Terapia celular inovadora para o tratamento do cancro do sangue apresentada no Brasil

Cientistas do estado brasileiro de São Paulo anunciaram o desenvolvimento de  um programa avançado de tratamento do cancro, que será um dos maiores da América Latina e incorpora uma inovadora terapia celular desenvolvida pelo Instituto Butantan.

O estudo, que também envolveu o Haocentro Riberao Preto e a Universidade Estadual de São Paulo (USP), mostrou que a terapia era “altamente eficaz no tratamento de alguns tipos de cancro do sangue, tais como linfoma e leucemia linfóide aguda”, indicou o Governo regional em comunicado.

O programa, supervisionado pela Secretaria da Ciência, Investigação e Desenvolvimento em Saúde, funcionará em dois centros, um em São Paulo, a capital regional, e outro em Riberao Preto, com uma capacidade combinada para tratar 300 pacientes por ano.

A terapia celular CAR-T (recetor de antigénio quimérico) utiliza células T, que são linfócitos do sistema imunitário, para “reprogramá-las” para combater os “agentes patogénicos” do cancro do sangue.

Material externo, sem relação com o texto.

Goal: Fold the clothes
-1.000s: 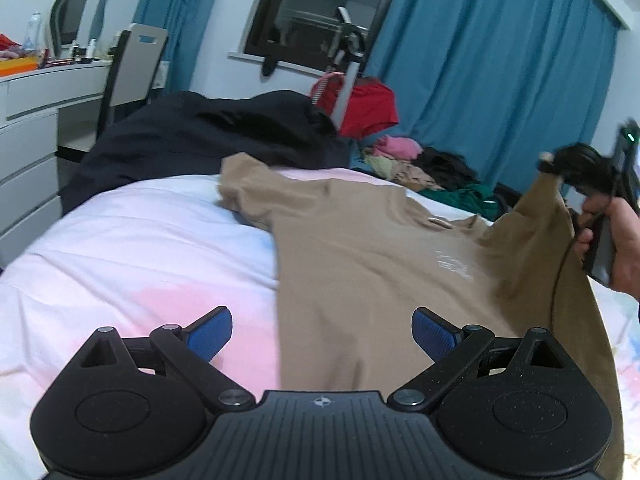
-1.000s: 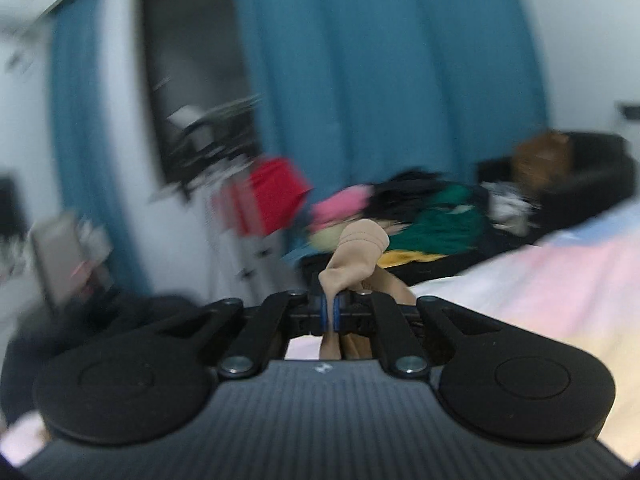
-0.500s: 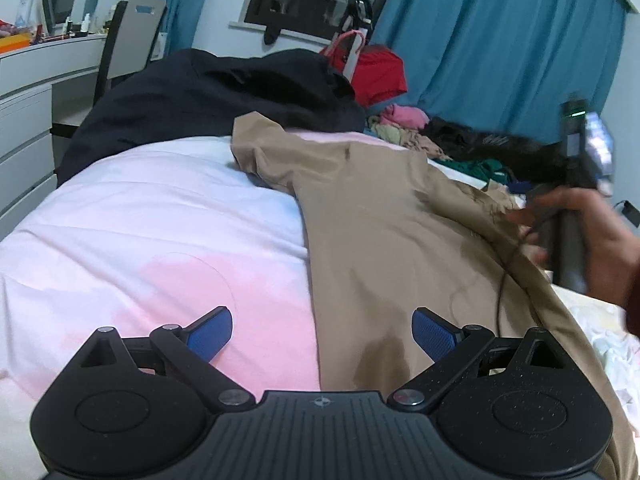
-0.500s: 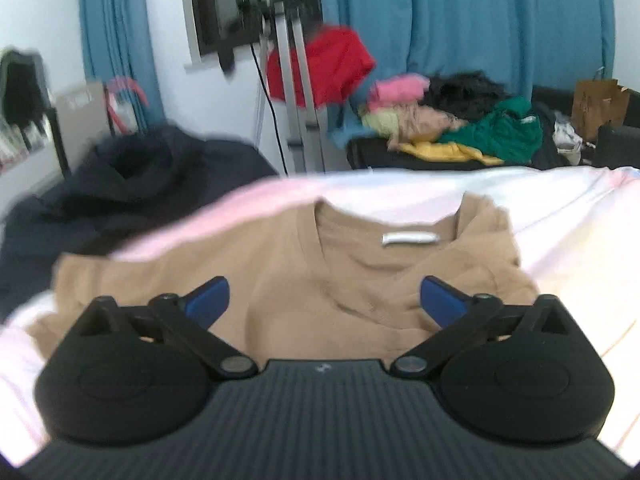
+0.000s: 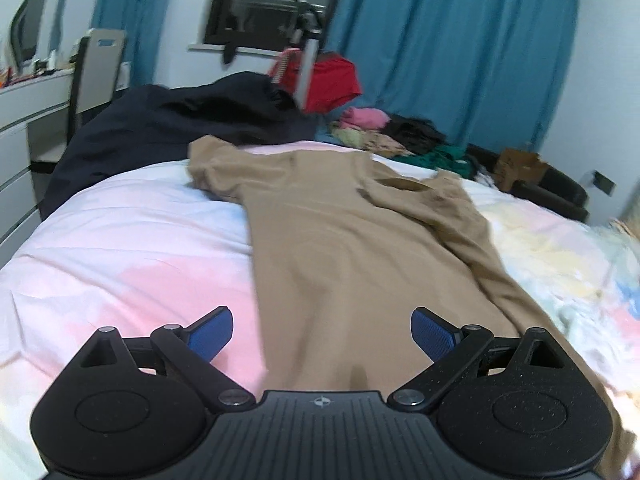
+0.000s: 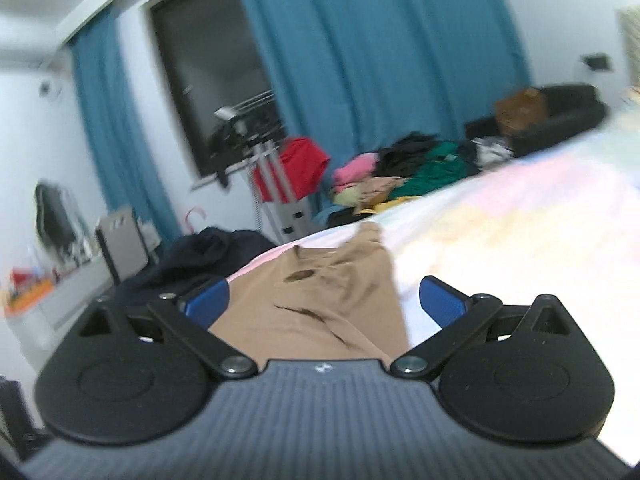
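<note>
Left wrist view: the left gripper (image 5: 322, 332) hangs over the near end of the tan shirt (image 5: 340, 248), its 2 blue pads (image 5: 210, 334) spread wide with nothing pinched between them. The shirt lies lengthwise on the pink and white bedsheet (image 5: 132, 248), collar end far, with its right side folded in over the body and 1 sleeve sticking out at the far left. Behind it sits a dark heap of clothing (image 5: 180, 120), then a red garment (image 5: 332, 84) on a stand in front of the teal curtains (image 5: 448, 52).

Right wrist view, rather blurred: the right gripper (image 6: 324, 304) is fully agape too, gripping nothing, pads clear of the cloth. The tan shirt (image 6: 332, 292) runs away between and beyond the fingers, on the bedsheet (image 6: 500, 216). A colourful clothes pile (image 6: 400, 176) lies past the bed's far edge.
</note>
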The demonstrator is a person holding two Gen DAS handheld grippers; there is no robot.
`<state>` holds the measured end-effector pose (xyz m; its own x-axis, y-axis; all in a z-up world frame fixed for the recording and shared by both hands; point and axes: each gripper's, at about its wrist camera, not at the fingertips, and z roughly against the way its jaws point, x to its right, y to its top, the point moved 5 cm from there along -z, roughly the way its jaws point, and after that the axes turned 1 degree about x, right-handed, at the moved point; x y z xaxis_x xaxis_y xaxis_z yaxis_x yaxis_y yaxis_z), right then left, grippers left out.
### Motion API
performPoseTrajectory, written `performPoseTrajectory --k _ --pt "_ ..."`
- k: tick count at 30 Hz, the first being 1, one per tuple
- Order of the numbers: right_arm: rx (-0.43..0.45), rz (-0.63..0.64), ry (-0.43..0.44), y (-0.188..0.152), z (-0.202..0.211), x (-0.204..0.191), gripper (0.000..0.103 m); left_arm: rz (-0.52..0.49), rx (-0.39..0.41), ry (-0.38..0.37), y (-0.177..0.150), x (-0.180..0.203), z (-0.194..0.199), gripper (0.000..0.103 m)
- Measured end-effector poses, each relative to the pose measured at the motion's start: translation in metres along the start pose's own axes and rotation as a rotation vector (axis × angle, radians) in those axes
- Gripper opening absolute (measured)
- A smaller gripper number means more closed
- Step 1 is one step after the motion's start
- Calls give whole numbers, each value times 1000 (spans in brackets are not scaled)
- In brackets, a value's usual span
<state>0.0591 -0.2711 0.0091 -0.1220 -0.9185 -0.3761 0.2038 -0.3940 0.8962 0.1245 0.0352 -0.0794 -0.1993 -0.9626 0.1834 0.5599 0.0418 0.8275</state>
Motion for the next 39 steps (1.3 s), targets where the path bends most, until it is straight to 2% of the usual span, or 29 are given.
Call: performPoseTrajectory --k 3,6,9,13,18,24,26,28,31,32,33,35,37,39 --pt "62 -19 -56 1 40 24 103 -65 -3 -24 -10 29 15 96" --pt "112 -45 -108 2 59 49 103 -120 -35 -51 -22 64 22 94" --pt "160 -93 -147 7 71 71 103 -107 -105 -99 -32 101 21 86" --pt "247 -115 -195 13 89 94 103 -125 -160 -158 -41 160 19 85" --pt "297 -198 -222 14 96 126 103 -131 -252 -239 -49 233 5 78" --pt "386 -251 -247 16 108 148 103 -274 -322 -335 -68 314 -9 70" --pt "425 -245 -249 17 115 151 103 -319 -361 -379 -83 330 -14 68" --pt "454 -235 -259 18 120 153 103 -348 -416 -393 -98 340 -24 64" --pt "456 -229 -249 16 120 156 103 -377 -466 -389 -116 344 -39 52" --pt "445 -232 -245 15 117 157 103 -376 -476 -392 -120 345 -42 45" --pt "434 -236 -241 14 114 157 103 -375 -486 -394 -124 345 -46 30" --pt "431 -244 -239 14 112 159 103 -376 -506 -393 -129 339 -49 9" --pt "435 -259 -235 13 112 162 103 -367 -479 -395 -127 332 -46 2" --pt "431 -273 -231 14 111 166 103 -339 -447 -409 -120 321 -37 1"
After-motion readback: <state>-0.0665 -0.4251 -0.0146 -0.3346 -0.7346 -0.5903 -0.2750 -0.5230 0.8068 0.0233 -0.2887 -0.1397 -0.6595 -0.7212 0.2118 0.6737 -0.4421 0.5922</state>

A partir de São Paulo, o objetivo é que a terapia chegue ao Sistema de Saúde Unificado, a rede de saúde pública do país.

O primeiro voluntário do programa experimental formulado no Centro de Terapia Celular da Escola de Medicina da USP em Ribeirão Preto conseguiu “uma remissão total de um linfoma terminal” e, ao longo dos dois anos de ensaios, outros pacientes conseguiram inverter as suas condições oncológicas, lê-se na mesma nora.

“Esta é uma terapia revolucionária e individualizada que utiliza as células de defesa do próprio paciente para combater o cancro”, disse o secretário regional da saúde, David Uip.

Por se tratar de um programa experimental, os pacientes tratados estavam todos na fase terminal, pelo que o estudo será alargado a voluntários nas fases iniciais da doença, a fim de obter um aval definitivo da Agência Nacional de Vigilância Sanitária (Anvisa, regular).

“Curar uma pessoa que estava quase doente terminal é uma emoção indescritível”, disse Dimas Covas, o diretor do Instituto Butantan e coordenador do estudo, que envolveu 50 profissionais da ciência médica.